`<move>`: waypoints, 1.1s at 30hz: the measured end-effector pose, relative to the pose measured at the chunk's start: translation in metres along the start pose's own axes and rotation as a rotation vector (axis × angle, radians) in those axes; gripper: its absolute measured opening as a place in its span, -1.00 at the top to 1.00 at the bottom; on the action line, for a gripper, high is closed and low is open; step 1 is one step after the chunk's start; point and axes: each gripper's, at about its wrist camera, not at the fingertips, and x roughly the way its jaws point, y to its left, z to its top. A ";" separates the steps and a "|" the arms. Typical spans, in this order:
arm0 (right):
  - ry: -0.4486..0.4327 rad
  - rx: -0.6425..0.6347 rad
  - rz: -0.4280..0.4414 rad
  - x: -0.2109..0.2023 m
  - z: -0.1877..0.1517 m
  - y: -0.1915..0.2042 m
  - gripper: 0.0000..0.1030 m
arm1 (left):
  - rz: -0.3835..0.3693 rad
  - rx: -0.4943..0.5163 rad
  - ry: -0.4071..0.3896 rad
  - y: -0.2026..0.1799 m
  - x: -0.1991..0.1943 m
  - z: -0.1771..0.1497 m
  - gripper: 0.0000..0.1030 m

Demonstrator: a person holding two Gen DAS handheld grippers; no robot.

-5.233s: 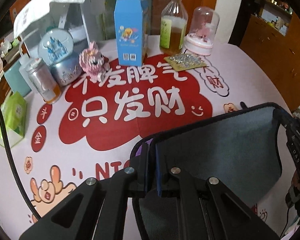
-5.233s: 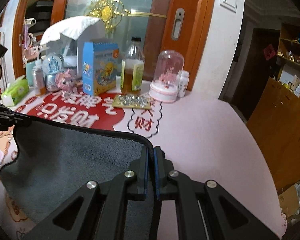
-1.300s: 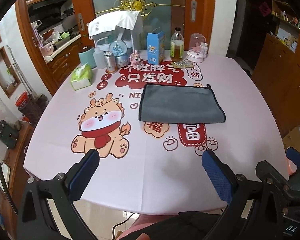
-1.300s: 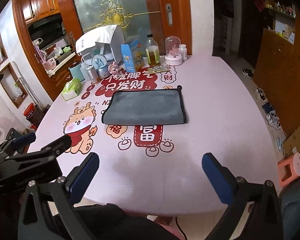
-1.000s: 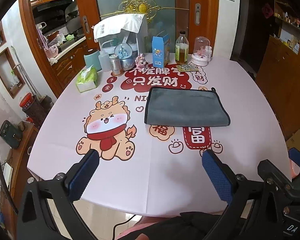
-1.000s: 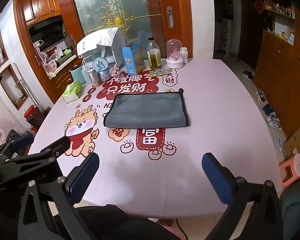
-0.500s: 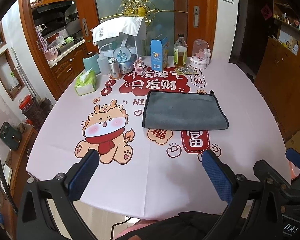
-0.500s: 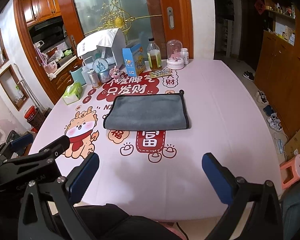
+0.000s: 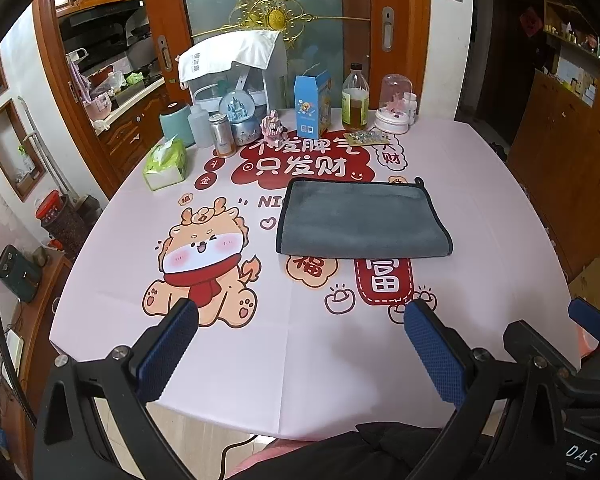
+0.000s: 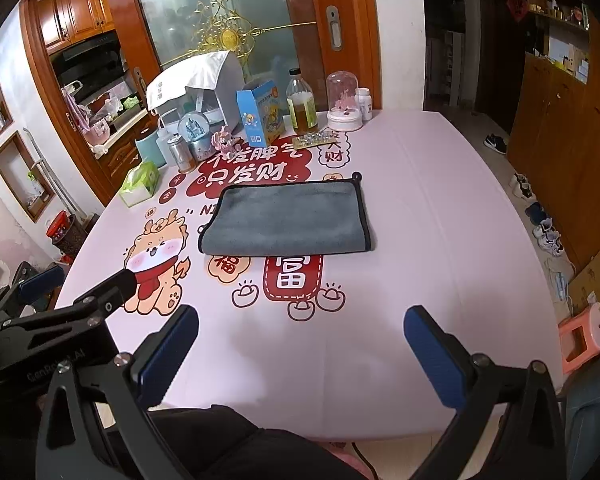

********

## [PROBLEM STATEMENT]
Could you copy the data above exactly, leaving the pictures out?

## [REPLY TO THE TASK]
`<move>`: waypoints, 1.1s at 30hz: the measured end-effector pose, relative to the pose measured at the chunk's start: translation in metres along the start pose's own axes and rotation as a rotation vector (axis × angle, radians) in those axes; gripper: its absolute measured opening as a place in its span, -1.00 at the top to 1.00 at the bottom; on the action line, for a gripper, high is closed and low is open; step 1 is one step after the chunk's start; point and axes: each gripper's, at about its wrist camera, not at the fingertips, and x roughly the way its jaws point, y to its left, z to its top. A ";" separates the steps and a "|" the arms. Typical spans, in this order:
arm0 (right):
  - ry: -0.4486..0.4327 rad
  - rx: -0.6425..0.6347 rad
  - rz: -0.4280..0.4414 rad
  - x: -0.2109..0.2023 m
  - z: -0.1877..0.1517 m
  - y: -0.1915..0.2042 m
  - gripper: 0.0000..0.1030 m
arm1 (left):
  - rz: -0.3835..0.3693 rad
  - rx: -0.4943..0.5163 rad
  - ry: -0.4071..0.3896 rad
  - y: -0.2026..0.1799 m
  - x: -0.1991..0.1943 m
  - z: -0.1771..0.1497 m
  - gripper: 0.0000..0.1030 m

Demonstrator: a person holding two Gen DAS handheld grippers; no robot.

-5.233s: 
-5.233s: 
-1.300s: 
-1.300s: 
-1.000s: 
-1.000s: 
-0.500s: 
-0.500s: 
+0.000s: 
+0.000s: 

That finishes the output.